Dentro
del agua, en el fondo del mar, las cosas se deforman hasta límites grotescos.
Cualquier objeto gigantesco parece aún más grande cuando estás a su lado. Los
peces se asemejan a habitantes observadores de una realidad velada que se
enturbia a cada metro de profundidad. El sol ya no llega con sus brazos de luz
y sólo la intuición o la experiencia parecen los compañeros ideales de una
búsqueda, de una reparación, de un rescate o de cualquier otra misión. El agua,
en contra de lo que se cree, no es un amigo. Es un medio hostil que extiende
sus sutiles trampas en el inmenso tapete líquido de la incertidumbre.
Es posible que alguien
que ya ha tenido demasiadas inmersiones, que ha probado el sabor de la sal en
todas las latitudes, que ha sufrido síndromes de descompresión, tenga que
emboscarse en esa agua que le ha servido como medio de vida para ofrecer una
salida a su atascada existencia. Las cosas no han salido como él esperaba y
sólo tiene una hermana, una posibilidad y una jubilación tan cercana como el
casco de un buque que necesita una revisión completa. Él sabe moverse en las
profundidades. Fuera del agua, no sabe. De algún modo, tiene una mentalidad más
propia de un pez que de un hombre. A su lado, una hermana que pone el cerebro,
la calma, la inteligencia, la precisión, no sólo acuática, sino también verbal.

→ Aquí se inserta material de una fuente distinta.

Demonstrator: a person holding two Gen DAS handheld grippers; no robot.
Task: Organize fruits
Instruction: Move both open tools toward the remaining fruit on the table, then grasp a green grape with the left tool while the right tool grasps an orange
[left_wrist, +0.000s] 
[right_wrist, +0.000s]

Ambos son seres perdidos en ese desierto de agua que sólo trata de ahogar a
todo el que tienta, una y otra vez, a la suerte.
Hay que reconocer que
una película sobre un par de submarinistas que se mueven entre la aventura y el
drama es una originalidad nunca vista en el cine español. Alberto Rodríguez y
Rafael Cobos siguen tocando todos los palos para demostrar que, en su
imaginación, caben grupos de policía, espías, cárceles modelo y la presión
insoportable a doscientos metros. Y el resultado es bueno, en parte, porque
tiene a dos intérpretes de categoría superior, como Antonio de la Torre y
Bárbara Lennie. El primero, ofrece esos ojos que esconden todos los trazos
propios de la experiencia, con sus heridas, con sus sueños rotos, con sus
momentos de gloria efímera y sus inmersiones de sustento. La segunda, una vez
más, nos regala una de las miradas más inteligentes de todo nuestro cine, con
una serenidad que va más allá de su belleza llena de clase y seguridad. El
resto, es el silencio de las burbujas, la angustia de la claustrofobia
marítima, la agonía de desear que las cosas salgan bien para que el final feliz
consista, simplemente, en que los protagonistas sigan con su vida. Puede que,
por el camino, exista alguna huella difusa o algo increíble en determinado
lance, pero eso no empaña la certeza de que se ha visto una película diferente,
entretenida, apasionante a ratos y muy entrecortada en sus respiraciones.
Así que cuidado con las búsquedas a profundidad superior. Puede que sea el primer paso hacia el triunfo o, por el contrario, se conviertan en el prólogo del fracaso más desolador. En una tierra sin piedad, el agua se transforma en un infierno del que es muy difícil salir. Se dejan compañeros, se obtiene el presentimiento de que el cuerpo está diciendo basta, se emboquilla el oxígeno necesario para creer que otra realidad es posible y todo ello, no siempre termina bien. El mar lo sabe y es el que mejor sabe esperar. Aquel que lo visita a menudo suele ser una víctima propiciatoria para dejarse engullir por un estado de somnolencia que abraza y consume, que tira y aguarda. Mientras tanto, lo único que hay que hacer es hallar la mejor manera de caminar hacia la orilla y empezar a vivir en tierra firme. Algo que tampoco es fácil, pero que, de alguna manera, permite dormir tranquilo cuando los huesos y los músculos claman por un descanso que el agua no otorga. Y es el momento en el que la respiración fluye con calma y el corazón y los pulmones se sosiegan en la dulce retaguardia de la vida.